Instructions to follow: This exercise calls for duplicating every entry below exactly, without the images.

───── Exercise input ─────

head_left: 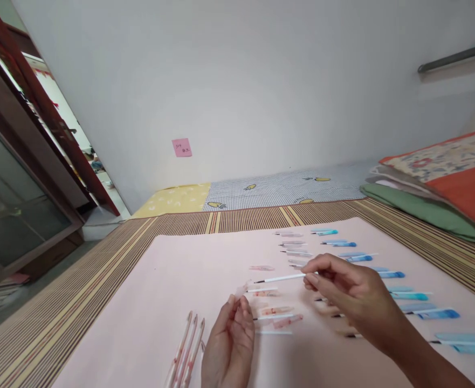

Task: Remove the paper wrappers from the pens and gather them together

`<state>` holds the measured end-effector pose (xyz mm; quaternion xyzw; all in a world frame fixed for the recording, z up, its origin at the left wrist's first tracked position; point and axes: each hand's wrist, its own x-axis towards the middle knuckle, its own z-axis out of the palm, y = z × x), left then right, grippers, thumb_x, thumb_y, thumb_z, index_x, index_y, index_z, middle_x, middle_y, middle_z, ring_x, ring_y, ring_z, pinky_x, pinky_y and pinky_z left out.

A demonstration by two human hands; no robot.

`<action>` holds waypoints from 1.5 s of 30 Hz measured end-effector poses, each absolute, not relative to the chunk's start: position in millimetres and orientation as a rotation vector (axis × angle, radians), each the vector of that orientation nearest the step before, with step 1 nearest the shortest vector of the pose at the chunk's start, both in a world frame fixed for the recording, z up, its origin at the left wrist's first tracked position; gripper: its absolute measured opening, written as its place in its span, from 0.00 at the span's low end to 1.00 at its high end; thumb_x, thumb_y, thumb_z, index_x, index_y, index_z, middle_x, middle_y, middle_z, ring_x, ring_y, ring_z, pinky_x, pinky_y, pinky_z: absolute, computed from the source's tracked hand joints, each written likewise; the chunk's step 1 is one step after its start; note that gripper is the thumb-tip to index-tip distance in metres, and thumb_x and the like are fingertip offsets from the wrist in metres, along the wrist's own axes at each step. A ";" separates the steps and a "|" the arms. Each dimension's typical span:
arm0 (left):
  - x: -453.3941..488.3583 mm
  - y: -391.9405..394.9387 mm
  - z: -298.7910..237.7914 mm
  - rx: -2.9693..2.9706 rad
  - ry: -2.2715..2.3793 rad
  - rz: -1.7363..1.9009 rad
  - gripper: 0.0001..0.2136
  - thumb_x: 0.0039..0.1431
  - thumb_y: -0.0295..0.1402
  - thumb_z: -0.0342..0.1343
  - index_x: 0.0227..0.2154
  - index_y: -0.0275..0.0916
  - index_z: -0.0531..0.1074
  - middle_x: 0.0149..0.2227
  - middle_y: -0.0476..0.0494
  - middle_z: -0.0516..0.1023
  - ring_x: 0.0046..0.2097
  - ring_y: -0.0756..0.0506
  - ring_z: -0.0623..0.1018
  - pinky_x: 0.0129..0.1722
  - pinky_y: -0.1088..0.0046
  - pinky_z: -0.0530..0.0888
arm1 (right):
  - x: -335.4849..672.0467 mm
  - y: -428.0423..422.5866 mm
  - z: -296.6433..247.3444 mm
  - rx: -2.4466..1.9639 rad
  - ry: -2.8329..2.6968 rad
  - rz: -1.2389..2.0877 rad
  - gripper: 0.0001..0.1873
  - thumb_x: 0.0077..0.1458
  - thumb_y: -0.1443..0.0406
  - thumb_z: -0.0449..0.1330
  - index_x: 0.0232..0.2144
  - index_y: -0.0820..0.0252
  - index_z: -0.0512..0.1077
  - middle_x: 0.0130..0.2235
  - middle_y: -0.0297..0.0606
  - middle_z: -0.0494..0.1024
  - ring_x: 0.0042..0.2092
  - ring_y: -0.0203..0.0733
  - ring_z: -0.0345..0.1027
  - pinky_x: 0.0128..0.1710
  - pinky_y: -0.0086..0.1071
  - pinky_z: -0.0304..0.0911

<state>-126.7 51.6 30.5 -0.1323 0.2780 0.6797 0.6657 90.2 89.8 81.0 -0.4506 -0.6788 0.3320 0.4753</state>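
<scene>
My right hand [342, 288] pinches a thin white brush [281, 278] by its handle, its dark tip pointing left. My left hand [229, 339] is closed, with a small clear cap [243, 288] held at its fingertips, just left of the brush tip. Both hover over a pale pink sheet [172, 291]. Several white brushes and clear pinkish caps [277, 311] lie on the sheet between my hands. Capped brushes with pink markings [186, 347] lie by my left wrist.
Rows of brushes with blue caps [407, 295] lie on the right of the sheet. A striped mat [79, 275] covers the bed. Folded quilts [443, 183] are stacked at the right. A white wall with a pink note [181, 147] stands behind, a cabinet [14, 205] at left.
</scene>
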 end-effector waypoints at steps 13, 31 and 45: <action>-121.1 50.1 38.0 -0.309 0.632 1.499 0.07 0.64 0.19 0.50 0.33 0.26 0.73 0.28 0.35 0.80 0.28 0.49 0.81 0.25 0.79 0.79 | 85.6 88.2 94.5 -1.114 -1.629 0.971 0.12 0.56 0.55 0.62 0.29 0.57 0.74 0.26 0.34 0.74 0.28 0.37 0.67 0.19 0.25 0.57; -113.8 45.1 45.5 -0.108 0.762 1.594 0.07 0.60 0.17 0.54 0.28 0.28 0.74 0.25 0.38 0.80 0.26 0.50 0.80 0.28 0.77 0.80 | 81.5 79.9 112.1 -1.100 -2.013 0.704 0.11 0.62 0.58 0.56 0.31 0.52 0.75 0.31 0.29 0.78 0.32 0.36 0.70 0.33 0.28 0.63; -122.5 50.2 37.2 -0.303 0.625 1.457 0.08 0.64 0.21 0.51 0.31 0.28 0.73 0.27 0.37 0.79 0.28 0.49 0.81 0.25 0.79 0.79 | 58.9 114.6 79.5 -0.976 -1.876 0.835 0.16 0.63 0.55 0.55 0.48 0.54 0.75 0.42 0.36 0.81 0.43 0.42 0.75 0.44 0.32 0.67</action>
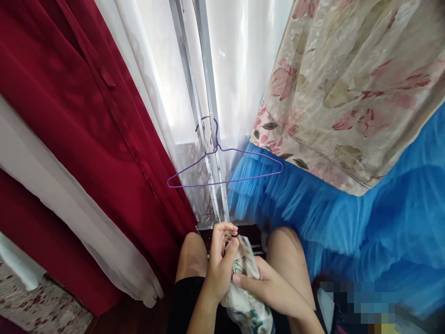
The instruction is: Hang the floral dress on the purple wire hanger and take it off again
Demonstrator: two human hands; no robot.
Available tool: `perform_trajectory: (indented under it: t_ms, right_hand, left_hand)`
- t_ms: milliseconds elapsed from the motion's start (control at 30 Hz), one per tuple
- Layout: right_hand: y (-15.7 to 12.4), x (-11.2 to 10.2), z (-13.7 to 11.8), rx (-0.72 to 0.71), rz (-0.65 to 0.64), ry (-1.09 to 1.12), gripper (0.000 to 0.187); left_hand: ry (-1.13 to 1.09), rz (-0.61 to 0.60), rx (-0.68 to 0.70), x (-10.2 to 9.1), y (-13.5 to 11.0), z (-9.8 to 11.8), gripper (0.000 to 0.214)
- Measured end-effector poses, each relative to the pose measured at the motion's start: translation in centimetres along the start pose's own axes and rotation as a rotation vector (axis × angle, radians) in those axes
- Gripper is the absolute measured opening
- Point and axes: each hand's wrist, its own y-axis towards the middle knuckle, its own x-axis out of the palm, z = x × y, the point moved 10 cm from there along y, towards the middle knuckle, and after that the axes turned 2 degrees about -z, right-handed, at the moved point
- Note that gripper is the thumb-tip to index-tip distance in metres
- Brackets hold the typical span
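Item one: a pale cloth with a green and blue-grey printed pattern (pixel 248 313), soft and bunched, was in my two hands, low before me, between my bare knees and partly over my lap.

Item two: my left hand (pixel 219 264), at the cloth's upper end. Its fingers were curled and narrow, tips near the thumb, pinching the gathered edge beside a small dark loop or cord (pixel 235 235); which of the two it was, I could not tell.

Item three: my right hand (pixel 269 285), lower along the same cloth. Its fingers were closed on the fabric, thumb laid across the front.

Item four: one thin purple clothes hanger (pixel 218 147), triangular, bare of any garment, apart from my hands and farther forward. Its curved hook and body crossed a pair of pale grey metal uprights (pixel 206 55).

Item five: white sheer curtain fabric (pixel 246 60), behind the uprights.

Item six: long deep-red drapery (pixel 100 134), slanting down my left side, with a greyish-white length of fabric (pixel 79 227) lying along it.

Item seven: a cream garment printed with pink flowers (pixel 337 93), hanging at upper right over layered bright-blue tulle (pixel 347 236).

Item eight: black shorts (pixel 186 304), worn by me.
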Motion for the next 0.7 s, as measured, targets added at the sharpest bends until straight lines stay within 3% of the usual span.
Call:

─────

Solution to this task:
head_left: 

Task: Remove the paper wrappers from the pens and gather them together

`<state>` holds the measured end-effector pose (xyz mm; quaternion xyzw; all in a world frame fixed for the recording, z up, its origin at the left wrist's first tracked position; point and axes: each hand's wrist, its own x-axis towards the middle knuckle, its own z-axis out of the palm, y = z × x), left then right, grippers, thumb_x, thumb_y, thumb_z, index_x, index_y, index_z, middle_x, middle_y, middle_z, ring_x, ring_y, ring_z, pinky_x, pinky_y and pinky_z left out.

A demonstration by two human hands; no robot.

`<action>` holds waypoints from 1.5 s of 30 Hz measured end-effector poses, each absolute, not relative to the chunk's start: position in millimetres and orientation as a rotation vector (axis × angle, radians), each the vector of that orientation nearest the step before, with step 1 nearest the shortest vector of the pose at the chunk's start, both in a world frame fixed for the recording, z up, its origin at the left wrist's first tracked position; gripper: its absolute measured opening, written as its place in its span, from 0.00 at the span's low end to 1.00 at its high end; thumb_x, thumb_y, thumb_z, index_x, index_y, index_z, middle_x, middle_y, middle_z, ring_x, ring_y, ring_z, pinky_x, pinky_y, pinky_z: absolute, computed from the source's tracked hand joints, each written likewise; the chunk's step 1 is one step after its start; note that gripper is the thumb-tip to index-tip distance in metres, and thumb_x and the like are fingertip offsets from the wrist in metres, along the wrist's own axes at each step. A ";" separates the steps and a "|" the arms. Each dimension's typical span:
arm0 (left):
  - x: -453.3941..488.3583 mm
  - y: -391.9405..394.9387 mm
  - z: -298.7910..237.7914 mm
  - rx: -2.9693..2.9706 rad
  - ry: -2.2715..2.3793 rad
  - rz: -1.7363..1.9009 rad
  - gripper: 0.0001..0.2136
  - thumb_x: 0.0039..0.1431
  - thumb_y: -0.0295..0.1402
  - thumb_z: -0.0342..0.1343
  - index_x: 0.0227..0.2154
  - index_y: -0.0275..0.0916
  - index_z: -0.0531..0.1074
  - middle_x: 0.0149..0.2227
  - middle_y: -0.0476..0.0494
  - middle_z: -0.0516..0.1023
  - ring_x: 0.0046..0.2097
  - ring_y: -0.0756..0.0506
  - ring_z: -0.0623..0.1018
  - pinky_x: 0.0129..0.1722
  - pinky_y: -0.1088..0.0046
  - pinky_z: -0.0530..0.0888
arm1 (right):
  - x: -335.4849..672.0467 mm
  - y: -428.0423..422.5866 mm
  - z: -296.6433..247.3444 mm
  - rx: -2.4466..1.9639 rad
  - ry: -2.8329..2.6968 rad
  - rz: -1.2389..2.0877 rad
  - gripper: 0.0001..0.1873
  - thumb_x: 0.0077..0.1458
  - thumb_y: -0.1443..0.0406
  - thumb_z: -0.0449..0.1330
  - index_x: 0.0232..0.2144
  - index_y: -0.0820..0.0252
  - index_z: -0.0512..0.1077
  - middle_x: 0.0130..0.2235
  - middle_y: -0.0297..0.0606
  - middle_z: -0.0494..0.1024
  - ring_x: 0.0042..0.2092
  - ring_y: -0.0203..0.0733
  - ring_z: -0.0345..0.1027
  - pinky_x: 0.0128..0.1710
  - pinky_y: -0.0086..0.1071
  - pinky_z: -0.0304..0.0911

<state>-126.7 51.6 30.5 -0.1323 0.2780 0.6797 0.6657 90.2 89.8 81.0 -0.4506 -0.6788 0.3320 0.4753</state>
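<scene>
My right hand [342, 288] pinches a thin white brush [281, 278] by its handle, its dark tip pointing left. My left hand [229, 339] is closed, with a small clear cap [243, 288] held at its fingertips, just left of the brush tip. Both hover over a pale pink sheet [172, 291]. Several white brushes and clear pinkish caps [277, 311] lie on the sheet between my hands. Capped brushes with pink markings [186, 347] lie by my left wrist.
Rows of brushes with blue caps [407, 295] lie on the right of the sheet. A striped mat [79, 275] covers the bed. Folded quilts [443, 183] are stacked at the right. A white wall with a pink note [181, 147] stands behind, a cabinet [14, 205] at left.
</scene>
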 end-effector waypoints at steps 13, 31 and 45: <action>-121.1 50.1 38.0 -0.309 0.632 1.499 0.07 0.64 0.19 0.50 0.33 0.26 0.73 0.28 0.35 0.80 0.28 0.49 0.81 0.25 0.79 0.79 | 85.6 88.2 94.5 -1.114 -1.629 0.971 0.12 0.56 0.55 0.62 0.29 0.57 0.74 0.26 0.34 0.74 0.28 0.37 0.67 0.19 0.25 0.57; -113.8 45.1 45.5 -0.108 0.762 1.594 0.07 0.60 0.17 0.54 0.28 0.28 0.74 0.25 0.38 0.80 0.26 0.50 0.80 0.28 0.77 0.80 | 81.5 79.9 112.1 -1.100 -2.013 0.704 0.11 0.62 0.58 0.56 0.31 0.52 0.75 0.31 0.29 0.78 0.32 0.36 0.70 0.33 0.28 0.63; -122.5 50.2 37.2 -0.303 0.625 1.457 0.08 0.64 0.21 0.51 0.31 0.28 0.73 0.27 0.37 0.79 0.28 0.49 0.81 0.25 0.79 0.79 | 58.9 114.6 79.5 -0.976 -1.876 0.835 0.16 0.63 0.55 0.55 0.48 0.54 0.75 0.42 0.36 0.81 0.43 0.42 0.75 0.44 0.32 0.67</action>
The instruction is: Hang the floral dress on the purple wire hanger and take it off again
Demonstrator: two human hands; no robot.
Available tool: `perform_trajectory: (indented under it: t_ms, right_hand, left_hand)`
- t_ms: milliseconds elapsed from the motion's start (control at 30 Hz), one per tuple
- Layout: right_hand: y (-15.7 to 12.4), x (-11.2 to 10.2), z (-13.7 to 11.8), rx (-0.72 to 0.71), rz (-0.65 to 0.64), ry (-1.09 to 1.12), gripper (0.000 to 0.187); left_hand: ry (-1.13 to 1.09), rz (-0.61 to 0.60), rx (-0.68 to 0.70), x (-10.2 to 9.1), y (-13.5 to 11.0), z (-9.8 to 11.8), gripper (0.000 to 0.214)
- Measured end-effector poses, each relative to the pose measured at the motion's start: translation in centimetres along the start pose's own axes and rotation as a rotation vector (axis × angle, radians) in those axes
- Gripper is the absolute measured opening
- Point and axes: each hand's wrist, its own y-axis towards the middle knuckle, its own x-axis out of the palm, z = x × y, the point moved 10 cm from there along y, towards the middle knuckle, and after that the axes turned 2 degrees about -z, right-handed, at the moved point
- Note that gripper is the thumb-tip to index-tip distance in metres
- Brackets hold the typical span
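Item one: a pale cloth with a green and blue-grey printed pattern (pixel 248 313), soft and bunched, was in my two hands, low before me, between my bare knees and partly over my lap.

Item two: my left hand (pixel 219 264), at the cloth's upper end. Its fingers were curled and narrow, tips near the thumb, pinching the gathered edge beside a small dark loop or cord (pixel 235 235); which of the two it was, I could not tell.

Item three: my right hand (pixel 269 285), lower along the same cloth. Its fingers were closed on the fabric, thumb laid across the front.

Item four: one thin purple clothes hanger (pixel 218 147), triangular, bare of any garment, apart from my hands and farther forward. Its curved hook and body crossed a pair of pale grey metal uprights (pixel 206 55).

Item five: white sheer curtain fabric (pixel 246 60), behind the uprights.

Item six: long deep-red drapery (pixel 100 134), slanting down my left side, with a greyish-white length of fabric (pixel 79 227) lying along it.

Item seven: a cream garment printed with pink flowers (pixel 337 93), hanging at upper right over layered bright-blue tulle (pixel 347 236).

Item eight: black shorts (pixel 186 304), worn by me.
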Motion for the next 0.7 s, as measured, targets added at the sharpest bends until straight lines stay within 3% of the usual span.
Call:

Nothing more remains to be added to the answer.